The TGA has adopted EMA guidelines for the non-clinical and clinical regulation of biosimilar medicines as well as developed Australia-specific guidance, which provide disease- and product-class-specific guidance on biosimilar clinical programs.2,4,5

For example, biosimilar insulins may not require a pre-licensing safety and immunogenicity study if non-clinical physiochemical, functional and pharmacodynamic profiles are convincingly similar.6 Conversely, biosimilar medicines of more complex monoclonal antibody therapeutics should always require an adequately powered, randomised, parallel-group comparative Phase III clinical trial(s).7

The aim of the clinical program is to confirm therapeutic equivalence between the biosimilar medicine and its reference biological medicine, as opposed to clinical superiority or non-inferiority.1,2

The regulatory conditions for biosimilar medicines in Australia mean that a biosimilar medicine approved for use in the Australian market can be said to have no clinically meaningful differences and be therapeutically equivalent to its reference product. Once approved, healthcare professionals and patients can expect similar health outcomes whether the biosimilar medicine or its reference biological is used.1,5

References:

  1. Australian Government – Department of Health. Biosimilar medicines: the basics for health care professionals. P11756. Updated: March 2017. Available at: http://www.health.gov.au/internet/main/publishing.nsf/content/ biosimilar-awareness-initiative/$File/Biosimilar-medicines-the-basics-for-healthcare-professionals-Brochure.pdf Accessed 27 August 2018.
  2. Dörner T, Strand V, Castañeda-Hernández G et al. Ann Rheum Dis 2013;72(3):322-328.
  3. Schneider CK. Ann Rheum Dis 2013;72(3):315-318.
  4. European Medicines Agency. EMEA/CHMP/BMWP/42832/2005 Rev 1: Guideline on similar biological medicinal products Containing Biotechnology-Derived Proteins as Active Substances: Non-Clinical and Clinical Issues.
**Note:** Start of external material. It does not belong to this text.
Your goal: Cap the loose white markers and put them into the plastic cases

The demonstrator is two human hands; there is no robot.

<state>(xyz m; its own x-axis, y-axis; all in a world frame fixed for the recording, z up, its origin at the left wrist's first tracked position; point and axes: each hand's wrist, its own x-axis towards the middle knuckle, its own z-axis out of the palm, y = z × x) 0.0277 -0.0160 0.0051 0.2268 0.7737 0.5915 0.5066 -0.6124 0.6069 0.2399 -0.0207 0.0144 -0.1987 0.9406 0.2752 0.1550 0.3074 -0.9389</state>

Effective 1 July 2015.
  5. Therapeutic Goods Administration. Biosimilar medicines regulation, Version 2.2. Accessed from: https://www.tga.gov .au/publication/biosimilar-medicines-regulation. Updated: April 2018. Accessed on: 27 August 2018.
  6. European Medicines Agency. EMEA/CHMP/BMWP/32775/2005_Rev. 1: Guideline on non-clinical and clinical development of similar biological medicinal products containing recombinant human insulin and insulin analogues. Effective 1 September 2015.
  7. European Medicines Agency. EMEA/CHMP/BMWP/118264/2007 Rev 1: Guideline on Similar Biological Medicinal Products Containing Monoclonal Antibodies: Non-Clinical and Clinical Issues. Effective 30 May 2012.